■ **What the exercise asks**
The answer must consist of each line below that contains the string "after".

********

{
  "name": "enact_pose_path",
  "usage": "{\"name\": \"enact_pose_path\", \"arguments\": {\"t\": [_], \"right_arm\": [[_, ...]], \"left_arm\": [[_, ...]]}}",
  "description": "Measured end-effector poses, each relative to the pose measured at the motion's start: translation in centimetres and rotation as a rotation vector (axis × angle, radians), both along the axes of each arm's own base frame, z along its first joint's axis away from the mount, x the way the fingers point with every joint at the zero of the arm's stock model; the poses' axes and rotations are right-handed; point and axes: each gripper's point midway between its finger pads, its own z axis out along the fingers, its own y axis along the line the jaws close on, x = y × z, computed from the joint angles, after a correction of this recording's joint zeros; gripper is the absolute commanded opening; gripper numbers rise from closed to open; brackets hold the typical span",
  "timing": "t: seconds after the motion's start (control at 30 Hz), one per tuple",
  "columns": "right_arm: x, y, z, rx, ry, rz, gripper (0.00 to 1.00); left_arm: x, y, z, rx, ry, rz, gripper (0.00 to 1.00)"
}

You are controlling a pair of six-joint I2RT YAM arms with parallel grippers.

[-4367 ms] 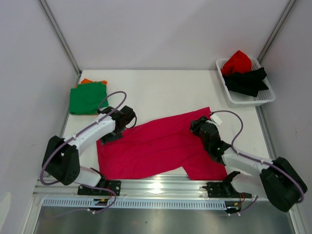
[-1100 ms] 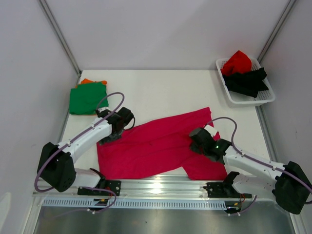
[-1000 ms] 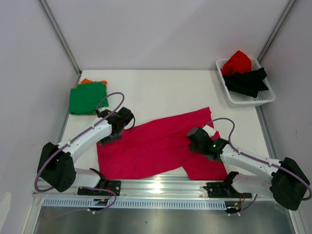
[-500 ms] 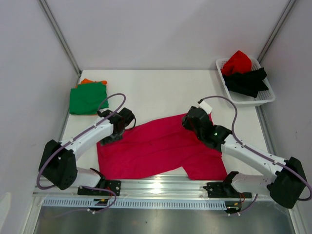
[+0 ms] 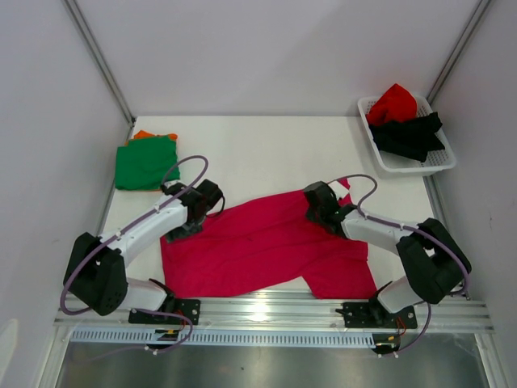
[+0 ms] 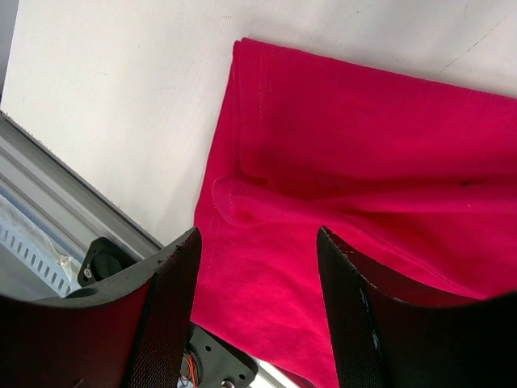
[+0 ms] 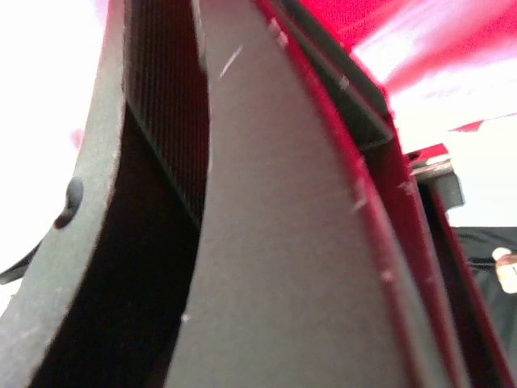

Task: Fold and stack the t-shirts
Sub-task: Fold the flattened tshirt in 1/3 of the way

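A magenta-pink t-shirt (image 5: pixel 258 242) lies spread flat across the near middle of the table. My left gripper (image 5: pixel 192 213) hangs over its far left corner with the jaws open. The left wrist view shows the cloth (image 6: pixel 339 145) below that open gripper (image 6: pixel 258 238). My right gripper (image 5: pixel 317 206) sits low on the shirt's far right edge. In the right wrist view its fingers (image 7: pixel 266 202) stand pressed close together with pink cloth (image 7: pixel 452 32) beside them. A folded green shirt (image 5: pixel 145 163) lies on an orange one (image 5: pixel 144 134) at the back left.
A white lattice basket (image 5: pixel 404 166) at the back right holds a red shirt (image 5: pixel 392 103) and a black shirt (image 5: pixel 412 133). Grey walls close in the table on three sides. A metal rail (image 5: pixel 266 311) runs along the near edge.
My right gripper has swung from the shirt's right middle up and left to its far edge, and the right arm now lies low across the cloth. The left arm has barely moved.
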Motion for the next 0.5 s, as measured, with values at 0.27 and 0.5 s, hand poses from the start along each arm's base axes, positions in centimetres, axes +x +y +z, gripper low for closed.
{"name": "enact_pose_path", "arguments": {"t": [0.27, 0.5], "right_arm": [[-2.2, 1.0, -0.8, 0.04, 0.056, 0.034, 0.22], [-7.0, 0.9, 1.1, 0.11, 0.071, 0.066, 0.23]], "left_arm": [[-0.2, 0.1, -0.1, 0.002, 0.003, 0.0, 0.63], [-0.2, 0.1, -0.1, 0.002, 0.003, 0.0, 0.62]]}}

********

■ **Response to this exercise**
  "description": "Measured end-effector poses, each relative to the pose measured at the motion's start: translation in centimetres and rotation as a rotation vector (axis × angle, radians), both along the axes of each arm's own base frame, z along its first joint's axis away from the mount, x the way the fingers point with every joint at the zero of the arm's stock model; the poses' axes and rotations are right-handed; point and axes: each gripper's point midway between its finger pads, its own z axis out along the fingers, its own y axis along the line the jaws close on, x = y × z, computed from the joint angles, after a correction of this recording's joint zeros; gripper is the absolute commanded opening; gripper numbers rise from closed to open; brackets hold the typical span",
  "timing": "t: seconds after the motion's start (control at 30 Hz), one per tuple",

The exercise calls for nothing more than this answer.